_What needs to be done_. The answer must consist solely of the lines from the one containing "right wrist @" through the last line of the records below, repeated exactly, with all pictures omitted.

*** Begin section ***

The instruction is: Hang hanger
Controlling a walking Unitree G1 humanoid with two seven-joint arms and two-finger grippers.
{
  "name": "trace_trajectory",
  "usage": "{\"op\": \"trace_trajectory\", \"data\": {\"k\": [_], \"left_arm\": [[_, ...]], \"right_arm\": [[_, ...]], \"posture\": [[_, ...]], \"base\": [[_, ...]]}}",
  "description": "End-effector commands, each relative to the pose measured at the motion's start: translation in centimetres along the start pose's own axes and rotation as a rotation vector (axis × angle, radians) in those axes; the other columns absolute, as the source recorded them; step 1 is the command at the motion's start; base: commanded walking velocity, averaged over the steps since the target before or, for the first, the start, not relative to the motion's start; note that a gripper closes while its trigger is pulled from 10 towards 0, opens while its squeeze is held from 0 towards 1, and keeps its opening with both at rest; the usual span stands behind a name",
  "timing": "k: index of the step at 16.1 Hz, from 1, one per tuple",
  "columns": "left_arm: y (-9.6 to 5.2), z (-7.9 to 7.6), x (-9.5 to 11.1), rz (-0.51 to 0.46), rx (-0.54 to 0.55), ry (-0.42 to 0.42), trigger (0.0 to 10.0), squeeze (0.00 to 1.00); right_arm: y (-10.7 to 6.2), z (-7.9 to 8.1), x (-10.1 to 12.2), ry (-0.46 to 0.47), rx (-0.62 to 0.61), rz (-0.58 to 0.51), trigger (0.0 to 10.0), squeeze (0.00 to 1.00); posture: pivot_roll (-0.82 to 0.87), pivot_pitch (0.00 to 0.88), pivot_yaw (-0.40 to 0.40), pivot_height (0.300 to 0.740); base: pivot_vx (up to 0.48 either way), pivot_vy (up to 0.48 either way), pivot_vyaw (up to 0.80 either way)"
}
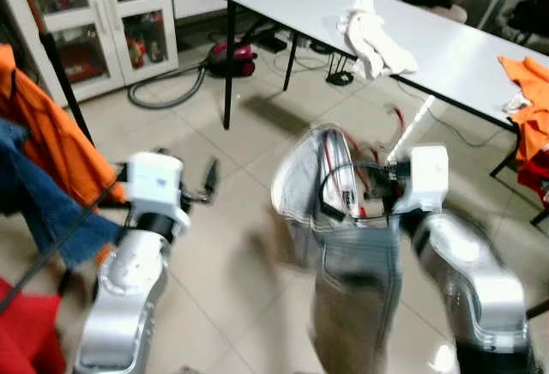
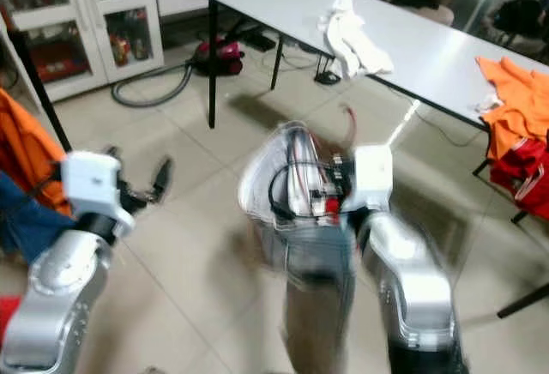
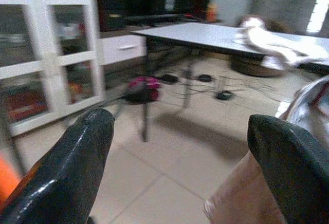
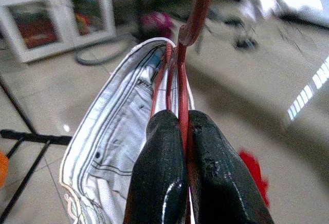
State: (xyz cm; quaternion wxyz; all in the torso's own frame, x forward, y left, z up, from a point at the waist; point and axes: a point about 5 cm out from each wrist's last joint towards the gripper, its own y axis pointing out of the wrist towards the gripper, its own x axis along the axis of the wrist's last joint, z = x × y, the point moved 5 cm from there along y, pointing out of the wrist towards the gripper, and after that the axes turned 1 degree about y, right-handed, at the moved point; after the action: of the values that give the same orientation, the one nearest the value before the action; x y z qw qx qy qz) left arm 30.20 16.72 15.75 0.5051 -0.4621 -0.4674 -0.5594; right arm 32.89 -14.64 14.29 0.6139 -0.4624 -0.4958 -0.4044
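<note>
The right gripper (image 4: 182, 131) is pressed together on a red hanger (image 4: 191, 23), pinching its thin wire just below the hook, which rises past the fingertips toward the upper middle of the right wrist frame. A pair of pale jeans (image 1: 343, 271) hangs from that hanger, its waistband opened into a loop at the centre of the head frames and the legs dropping to the bottom edge; this part is blurred. The right arm (image 1: 467, 280) comes up from the lower right of the frame, bent so its white wrist block sits level with the waistband. The left gripper (image 1: 208, 181) is held out at the left centre with its fingers (image 3: 77, 167) spread wide and nothing between them; its silver arm rises from the lower left corner. At the far left edge, orange and blue clothes (image 1: 43, 151) hang against a dark rack pole. A white table (image 1: 360, 14) crosses the upper right, with a white cloth (image 1: 371, 41) lying on it and orange clothing (image 1: 527, 91) at its right end. A white glass-fronted cabinet (image 1: 94, 22) stands in the upper left, with a vacuum cleaner (image 1: 232, 57) on the tiled floor beside it.
</note>
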Motion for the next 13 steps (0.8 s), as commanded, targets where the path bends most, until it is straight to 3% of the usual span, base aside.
{"op": "trace_trajectory", "data": {"k": [1,3,4,5,7,9,10,11,13], "left_arm": [[0.0,1.1,-0.1,0.015,0.043,0.034,10.0,0.0],[0.6,1.6,0.9,-0.027,0.012,0.064,10.0,0.0],[1.1,1.9,1.0,-0.02,-0.006,0.085,10.0,0.0],[1.4,1.8,2.0,-0.048,-0.047,0.114,10.0,0.0],[1.6,0.5,4.3,-0.111,-0.177,0.1,10.0,0.0],[1.6,-1.0,5.5,-0.119,-0.306,0.045,10.0,0.0],[1.5,-3.2,6.4,-0.117,-0.458,0.003,10.0,1.0],[1.7,-4.1,6.9,-0.114,-0.518,0.003,10.0,1.0],[2.7,-4.0,7.4,-0.116,-0.522,0.025,10.0,1.0]], "right_arm": [[0.4,1.4,2.1,-0.056,0.117,-0.085,10.0,0.0],[0.5,3.1,3.1,-0.122,0.324,-0.121,10.0,0.0],[0.7,3.0,3.7,-0.154,0.367,-0.135,10.0,0.0],[0.7,2.7,4.4,-0.113,0.413,-0.14,10.0,0.0],[-0.4,2.8,5.3,-0.1,0.586,-0.119,10.0,0.0],[-1.3,2.3,6.1,-0.08,0.649,-0.156,10.0,0.0],[-1.8,2.0,6.5,-0.052,0.687,-0.169,10.0,0.0],[-1.6,1.9,6.7,-0.058,0.68,-0.19,10.0,0.0],[-1.8,2.8,7.6,-0.037,0.701,-0.253,10.0,0.0]], "posture": [[-0.07,0.0,-0.138,0.74],[-0.07,0.0,-0.132,0.74],[-0.07,0.0,-0.136,0.74],[-0.07,0.0,-0.135,0.74],[-0.06,0.0,-0.128,0.74],[-0.05,0.0,-0.105,0.74],[-0.06,0.0,-0.077,0.74],[-0.06,0.0,-0.063,0.74],[-0.05,0.0,-0.05,0.74]], "base": [[0.0,0.0,0.0],[0.0,0.0,0.0],[0.0,0.0,0.0],[0.0,0.0,0.0],[0.0,0.0,0.0],[0.0,0.0,0.0],[0.0,0.0,0.0],[0.0,0.0,0.0],[0.0,0.0,0.0]]}}
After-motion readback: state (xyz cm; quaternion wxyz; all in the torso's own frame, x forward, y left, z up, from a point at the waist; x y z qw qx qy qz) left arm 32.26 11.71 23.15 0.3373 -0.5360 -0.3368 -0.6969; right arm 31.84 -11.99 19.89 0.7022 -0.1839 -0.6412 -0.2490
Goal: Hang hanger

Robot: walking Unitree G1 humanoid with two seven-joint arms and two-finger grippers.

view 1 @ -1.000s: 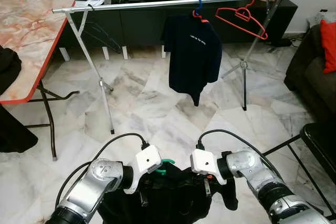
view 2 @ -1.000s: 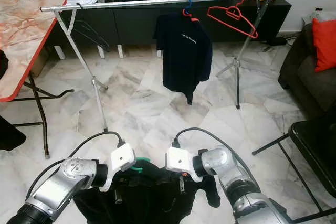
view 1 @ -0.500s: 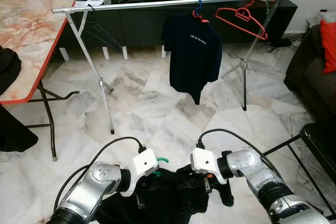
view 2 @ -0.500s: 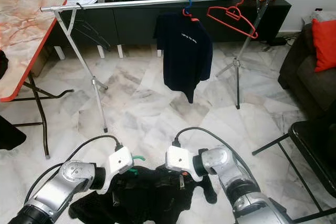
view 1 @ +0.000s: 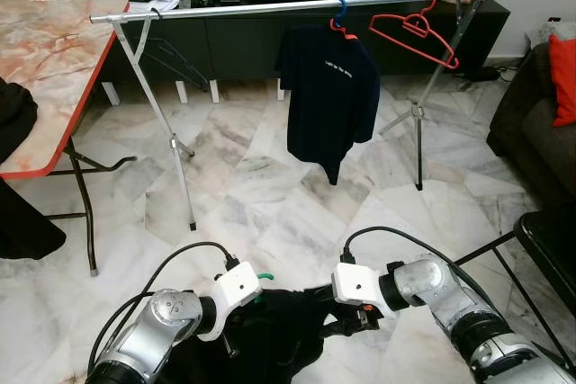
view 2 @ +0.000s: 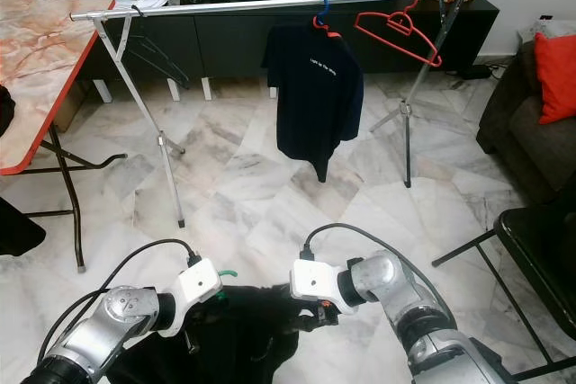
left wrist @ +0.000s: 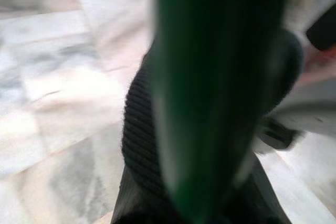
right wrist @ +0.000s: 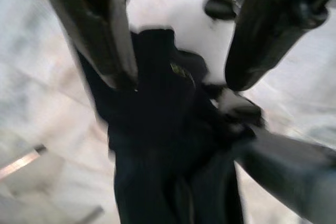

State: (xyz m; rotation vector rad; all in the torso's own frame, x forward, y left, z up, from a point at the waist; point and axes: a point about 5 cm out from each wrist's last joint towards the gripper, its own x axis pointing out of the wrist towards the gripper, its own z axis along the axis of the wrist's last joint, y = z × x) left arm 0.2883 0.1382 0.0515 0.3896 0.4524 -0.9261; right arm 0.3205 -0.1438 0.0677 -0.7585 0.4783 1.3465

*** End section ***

_Answer area_.
right wrist @ +0.000s: 

State: (xyz m; rotation vector rad; all in the torso's own frame, x forward, y left, z up, from a point at the waist; point and axes: a point about 5 cm out from each wrist's last joint towards the gripper, its own x axis pointing out of the wrist towards the gripper, its own z axis along the axis of the wrist's last joint, y = z × x) left arm 0.2883 0.1382 0.0515 0.3896 0.4524 -0.9261; right arm 0.3205 -0.1438 0.0677 -0.7585 0.4783 1.3465

With that, the exercise is done.